A word-for-word copy of the data is what's wanted; pictures stay out of it.

- SOURCE DATA -
........

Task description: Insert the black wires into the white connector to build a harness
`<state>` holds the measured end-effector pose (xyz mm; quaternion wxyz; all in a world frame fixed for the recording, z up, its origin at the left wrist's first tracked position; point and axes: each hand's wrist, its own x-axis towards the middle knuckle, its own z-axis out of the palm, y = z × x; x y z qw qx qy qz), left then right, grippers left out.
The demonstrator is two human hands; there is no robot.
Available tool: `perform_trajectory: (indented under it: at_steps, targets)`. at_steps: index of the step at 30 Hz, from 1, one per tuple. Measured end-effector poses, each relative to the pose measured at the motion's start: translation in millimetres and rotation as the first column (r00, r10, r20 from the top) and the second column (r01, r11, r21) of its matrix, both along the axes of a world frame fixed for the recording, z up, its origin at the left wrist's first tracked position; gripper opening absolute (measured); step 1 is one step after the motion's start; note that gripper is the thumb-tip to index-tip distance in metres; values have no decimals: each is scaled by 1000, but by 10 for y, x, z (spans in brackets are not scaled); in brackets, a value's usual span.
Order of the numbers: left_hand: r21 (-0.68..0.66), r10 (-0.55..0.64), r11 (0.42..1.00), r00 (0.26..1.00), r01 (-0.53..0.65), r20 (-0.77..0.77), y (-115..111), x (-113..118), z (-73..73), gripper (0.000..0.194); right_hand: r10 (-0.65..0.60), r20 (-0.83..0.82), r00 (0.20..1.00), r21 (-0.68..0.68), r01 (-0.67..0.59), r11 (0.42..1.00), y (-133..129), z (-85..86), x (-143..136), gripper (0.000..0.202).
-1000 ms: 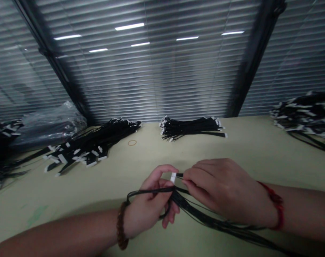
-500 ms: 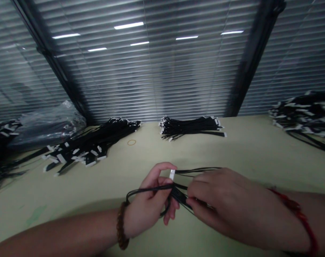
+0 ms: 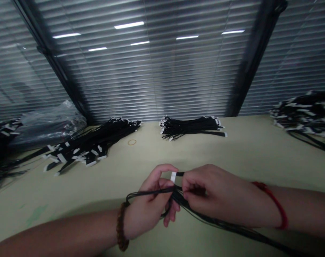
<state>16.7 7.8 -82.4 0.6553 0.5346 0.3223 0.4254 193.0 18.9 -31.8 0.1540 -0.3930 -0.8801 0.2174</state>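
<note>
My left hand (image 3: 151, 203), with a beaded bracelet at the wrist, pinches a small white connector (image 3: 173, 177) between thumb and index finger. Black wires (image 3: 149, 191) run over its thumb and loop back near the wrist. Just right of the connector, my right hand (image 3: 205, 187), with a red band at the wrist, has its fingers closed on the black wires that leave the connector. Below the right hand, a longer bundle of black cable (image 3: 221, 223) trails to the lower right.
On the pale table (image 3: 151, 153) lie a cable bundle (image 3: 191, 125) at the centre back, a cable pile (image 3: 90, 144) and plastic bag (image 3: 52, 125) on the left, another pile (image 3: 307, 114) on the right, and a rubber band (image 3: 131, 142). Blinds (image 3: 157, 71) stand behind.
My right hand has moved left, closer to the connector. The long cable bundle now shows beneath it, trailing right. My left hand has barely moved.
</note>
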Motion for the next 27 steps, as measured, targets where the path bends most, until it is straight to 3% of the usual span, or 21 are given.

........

- RESPONSE -
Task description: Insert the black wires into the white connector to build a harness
`<state>` holds the measured end-effector pose (xyz mm; quaternion wxyz; all in a world frame fixed for the recording, z up, its origin at the left wrist's first tracked position; point and axes: each hand's wrist, its own x-axis towards the middle knuckle, its own z-axis out of the palm, y = z × x; x y z qw qx qy qz), left then right, grippers left out.
The demonstrator is two human hands; there is no robot.
Available tool: `perform_trajectory: (indented under it: at_steps, targets)`. at_steps: index of the step at 30 Hz, from 1, one per tuple. Measured end-effector poses, each relative to the pose measured at the motion's start: translation in millimetres and rotation as the first column (r00, r10, r20 from the top) and the second column (r01, r11, r21) of its matrix, both along the axes of a world frame fixed for the recording, z up, its origin at the left wrist's first tracked position; gripper opening absolute (measured); step 1 is one step after the motion's start; note that gripper is the thumb-tip to index-tip distance in metres; values have no decimals: each is scaled by 1000, but by 10 for y, x, z (spans in brackets are not scaled); in brackets, a value's usual span.
Order of the numbers: left_hand: r21 (-0.68..0.66), r10 (-0.55..0.64), r11 (0.42..1.00), r00 (0.26..1.00), r01 (-0.53..0.65), r20 (-0.77..0.77), y (-115..111), x (-113..118), z (-73..73), gripper (0.000..0.194); right_hand: r10 (-0.65..0.60), r20 (-0.83..0.82), r00 (0.20..1.00), r21 (-0.68..0.68), r01 (-0.67..0.59), r11 (0.42..1.00), y (-133..129), z (-85..86), x (-143..136), gripper (0.000..0.202).
-1000 ms: 
-500 ms: 
+0 ms: 
<state>16.7 7.8 -82.4 0.6553 0.5346 0.3223 0.4254 193.0 18.9 -31.8 0.1540 -0.3930 -0.8801 0.2174</state>
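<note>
My left hand (image 3: 151, 203), with a beaded bracelet at the wrist, pinches a small white connector (image 3: 173, 177) between thumb and index finger. Black wires (image 3: 149, 191) run over its thumb and loop back near the wrist. Just right of the connector, my right hand (image 3: 205, 187), with a red band at the wrist, has its fingers closed on the black wires that leave the connector. Below the right hand, a longer bundle of black cable (image 3: 221, 223) trails to the lower right.
On the pale table (image 3: 151, 153) lie a cable bundle (image 3: 191, 125) at the centre back, a cable pile (image 3: 90, 144) and plastic bag (image 3: 52, 125) on the left, another pile (image 3: 307, 114) on the right, and a rubber band (image 3: 131, 142). Blinds (image 3: 157, 71) stand behind.
My right hand has moved left, closer to the connector. The long cable bundle now shows beneath it, trailing right. My left hand has barely moved.
</note>
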Motion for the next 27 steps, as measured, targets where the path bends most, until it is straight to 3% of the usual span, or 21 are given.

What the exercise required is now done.